◆ Task goal:
Which lines of the listing hold the string "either"? Show each of them.

◆ Material provided:
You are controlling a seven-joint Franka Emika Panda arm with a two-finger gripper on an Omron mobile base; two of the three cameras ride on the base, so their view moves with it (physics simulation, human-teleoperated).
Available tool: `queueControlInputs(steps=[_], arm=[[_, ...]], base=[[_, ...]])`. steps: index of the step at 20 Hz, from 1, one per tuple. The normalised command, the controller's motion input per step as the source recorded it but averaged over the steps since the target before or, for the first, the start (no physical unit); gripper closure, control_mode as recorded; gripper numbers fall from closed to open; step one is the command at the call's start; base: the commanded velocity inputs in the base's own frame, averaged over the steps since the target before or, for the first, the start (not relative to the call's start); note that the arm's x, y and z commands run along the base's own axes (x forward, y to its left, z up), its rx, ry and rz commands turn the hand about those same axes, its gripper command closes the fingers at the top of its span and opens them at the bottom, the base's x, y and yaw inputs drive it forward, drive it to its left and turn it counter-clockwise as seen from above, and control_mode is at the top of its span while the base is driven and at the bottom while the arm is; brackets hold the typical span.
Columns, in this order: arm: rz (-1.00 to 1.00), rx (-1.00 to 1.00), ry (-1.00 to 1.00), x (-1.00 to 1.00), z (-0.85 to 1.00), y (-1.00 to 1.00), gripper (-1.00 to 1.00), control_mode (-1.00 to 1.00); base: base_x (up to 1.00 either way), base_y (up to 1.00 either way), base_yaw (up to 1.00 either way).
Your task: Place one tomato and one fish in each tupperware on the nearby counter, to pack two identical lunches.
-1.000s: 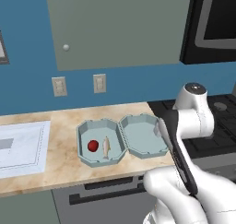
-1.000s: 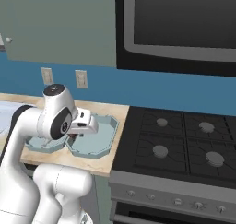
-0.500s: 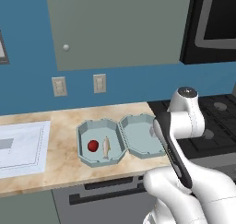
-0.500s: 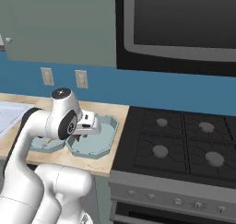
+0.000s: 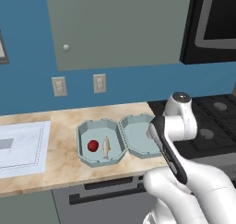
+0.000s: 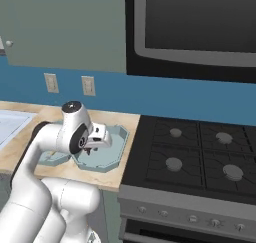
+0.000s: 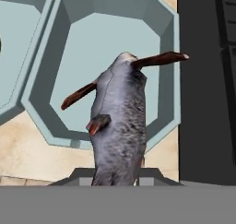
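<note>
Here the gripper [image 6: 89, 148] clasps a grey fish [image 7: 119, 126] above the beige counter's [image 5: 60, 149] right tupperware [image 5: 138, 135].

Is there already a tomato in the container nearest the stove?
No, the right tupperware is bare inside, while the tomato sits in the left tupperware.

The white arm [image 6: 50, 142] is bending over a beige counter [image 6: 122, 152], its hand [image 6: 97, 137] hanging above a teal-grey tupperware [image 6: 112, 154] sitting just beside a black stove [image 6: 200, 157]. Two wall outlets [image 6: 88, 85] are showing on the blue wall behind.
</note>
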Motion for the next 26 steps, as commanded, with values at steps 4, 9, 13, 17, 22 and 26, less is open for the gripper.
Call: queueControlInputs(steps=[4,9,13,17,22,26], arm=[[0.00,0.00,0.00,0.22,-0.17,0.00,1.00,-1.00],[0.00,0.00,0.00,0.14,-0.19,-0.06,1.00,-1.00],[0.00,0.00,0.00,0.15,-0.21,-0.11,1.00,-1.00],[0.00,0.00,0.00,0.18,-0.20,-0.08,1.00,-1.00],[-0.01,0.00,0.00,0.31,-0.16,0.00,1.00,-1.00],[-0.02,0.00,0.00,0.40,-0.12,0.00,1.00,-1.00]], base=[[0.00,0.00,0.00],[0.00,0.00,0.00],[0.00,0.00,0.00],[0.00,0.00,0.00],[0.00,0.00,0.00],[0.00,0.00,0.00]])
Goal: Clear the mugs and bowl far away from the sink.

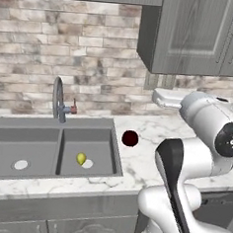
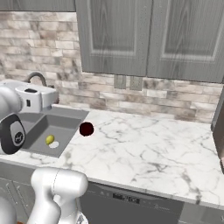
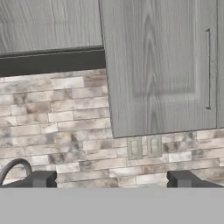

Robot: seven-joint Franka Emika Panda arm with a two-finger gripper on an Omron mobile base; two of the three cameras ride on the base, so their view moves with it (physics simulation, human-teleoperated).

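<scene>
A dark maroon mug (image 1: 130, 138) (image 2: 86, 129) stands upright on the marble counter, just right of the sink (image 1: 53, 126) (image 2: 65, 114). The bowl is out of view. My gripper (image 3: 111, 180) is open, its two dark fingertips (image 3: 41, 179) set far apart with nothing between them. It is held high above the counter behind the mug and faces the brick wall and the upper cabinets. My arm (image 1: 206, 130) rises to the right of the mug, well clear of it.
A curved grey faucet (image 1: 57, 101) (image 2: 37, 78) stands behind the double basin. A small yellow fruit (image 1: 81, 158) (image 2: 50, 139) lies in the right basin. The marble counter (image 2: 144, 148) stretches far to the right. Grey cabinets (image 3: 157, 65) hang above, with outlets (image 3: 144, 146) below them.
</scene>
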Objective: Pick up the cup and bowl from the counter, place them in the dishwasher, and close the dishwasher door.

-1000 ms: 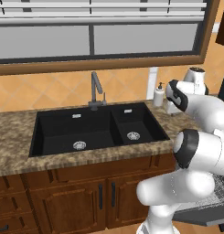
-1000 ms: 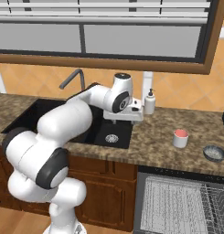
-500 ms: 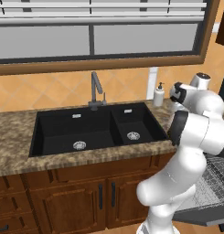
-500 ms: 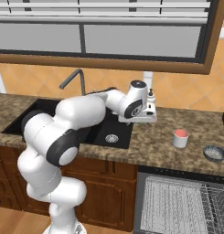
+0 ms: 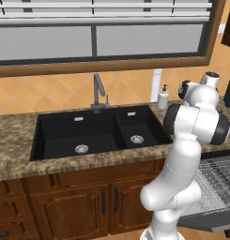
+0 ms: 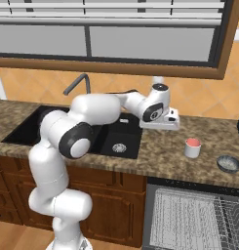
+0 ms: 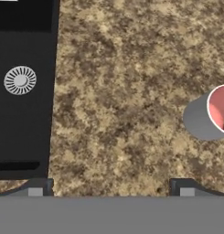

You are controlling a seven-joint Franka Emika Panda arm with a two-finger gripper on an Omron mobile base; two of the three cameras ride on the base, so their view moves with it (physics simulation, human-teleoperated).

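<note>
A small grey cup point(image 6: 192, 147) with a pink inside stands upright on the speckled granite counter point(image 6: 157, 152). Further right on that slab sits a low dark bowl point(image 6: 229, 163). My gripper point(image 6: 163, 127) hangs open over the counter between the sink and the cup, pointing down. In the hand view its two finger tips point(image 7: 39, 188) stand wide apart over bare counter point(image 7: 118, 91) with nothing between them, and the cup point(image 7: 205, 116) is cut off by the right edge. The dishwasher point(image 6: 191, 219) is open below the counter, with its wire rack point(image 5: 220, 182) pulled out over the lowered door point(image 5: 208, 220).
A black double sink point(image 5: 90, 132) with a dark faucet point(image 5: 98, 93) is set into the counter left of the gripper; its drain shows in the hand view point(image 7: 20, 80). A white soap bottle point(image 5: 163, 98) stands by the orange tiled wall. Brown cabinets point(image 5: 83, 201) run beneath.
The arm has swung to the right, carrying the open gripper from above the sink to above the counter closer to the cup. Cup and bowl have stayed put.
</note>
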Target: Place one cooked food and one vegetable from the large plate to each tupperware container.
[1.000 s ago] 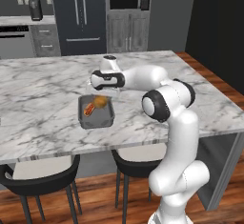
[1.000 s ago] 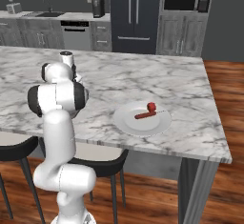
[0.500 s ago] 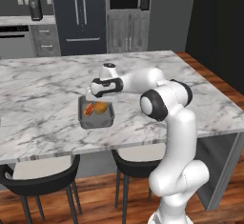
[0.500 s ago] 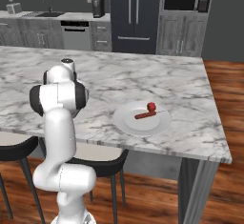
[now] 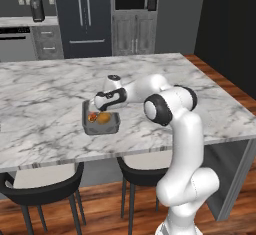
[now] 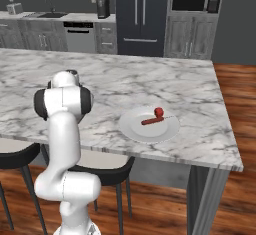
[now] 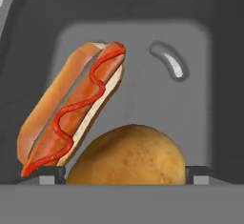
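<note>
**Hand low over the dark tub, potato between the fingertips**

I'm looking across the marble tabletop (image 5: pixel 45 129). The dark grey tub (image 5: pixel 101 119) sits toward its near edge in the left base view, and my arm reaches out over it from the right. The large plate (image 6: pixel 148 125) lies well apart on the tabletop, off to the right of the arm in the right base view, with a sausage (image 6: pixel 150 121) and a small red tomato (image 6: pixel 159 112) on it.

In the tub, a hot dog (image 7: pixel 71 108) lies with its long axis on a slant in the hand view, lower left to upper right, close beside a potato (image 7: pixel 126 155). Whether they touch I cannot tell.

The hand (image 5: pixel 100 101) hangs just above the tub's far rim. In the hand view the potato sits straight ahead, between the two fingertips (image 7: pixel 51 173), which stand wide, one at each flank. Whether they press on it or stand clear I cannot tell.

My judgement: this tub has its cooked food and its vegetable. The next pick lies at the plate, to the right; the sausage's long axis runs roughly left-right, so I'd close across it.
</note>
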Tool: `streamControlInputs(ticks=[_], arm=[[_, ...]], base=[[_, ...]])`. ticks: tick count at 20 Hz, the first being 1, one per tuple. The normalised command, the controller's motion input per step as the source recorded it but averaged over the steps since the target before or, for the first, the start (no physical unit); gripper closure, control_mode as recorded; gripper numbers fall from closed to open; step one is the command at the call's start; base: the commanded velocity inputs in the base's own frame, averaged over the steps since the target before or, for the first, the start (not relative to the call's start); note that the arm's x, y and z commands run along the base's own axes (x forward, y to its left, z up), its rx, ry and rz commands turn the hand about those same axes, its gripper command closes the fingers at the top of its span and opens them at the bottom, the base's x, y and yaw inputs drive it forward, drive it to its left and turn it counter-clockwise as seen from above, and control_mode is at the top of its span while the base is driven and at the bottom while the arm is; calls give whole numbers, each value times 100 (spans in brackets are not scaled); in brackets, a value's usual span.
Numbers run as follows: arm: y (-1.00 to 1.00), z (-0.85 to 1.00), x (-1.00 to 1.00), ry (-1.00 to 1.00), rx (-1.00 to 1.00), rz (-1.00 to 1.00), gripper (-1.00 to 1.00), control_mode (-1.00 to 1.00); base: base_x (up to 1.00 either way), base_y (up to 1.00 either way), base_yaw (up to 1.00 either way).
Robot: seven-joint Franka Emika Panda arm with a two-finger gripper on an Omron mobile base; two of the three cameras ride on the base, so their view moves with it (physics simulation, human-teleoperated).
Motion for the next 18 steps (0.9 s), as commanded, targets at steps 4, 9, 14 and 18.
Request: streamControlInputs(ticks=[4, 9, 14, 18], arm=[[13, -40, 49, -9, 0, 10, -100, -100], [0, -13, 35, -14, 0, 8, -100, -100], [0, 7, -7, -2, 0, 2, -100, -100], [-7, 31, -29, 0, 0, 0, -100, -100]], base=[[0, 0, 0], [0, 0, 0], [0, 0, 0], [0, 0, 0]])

◆ Exercise answer:
Columns, in this order: arm: rz (-1.00 to 1.00), rx (-1.00 to 1.00), ry (-1.00 to 1.00), x (-1.00 to 1.00), z (-0.85 to 1.00), y (-1.00 to 1.00), gripper (-1.00 to 1.00), control_mode (-1.00 to 1.00); base: base_x (up to 1.00 either way), base_y (up to 1.00 either way), base_yaw (up to 1.00 either way).
Numbers run as follows: arm: y (-1.00 to 1.00), z (-0.85 to 1.00), x (-1.00 to 1.00), ry (-1.00 to 1.00), rx (-1.00 to 1.00), rz (-1.00 to 1.00), gripper (-1.00 to 1.00), control_mode (-1.00 to 1.00); base: base_x (up to 1.00 either way), base_y (up to 1.00 either way), base_yaw (up to 1.00 either way).

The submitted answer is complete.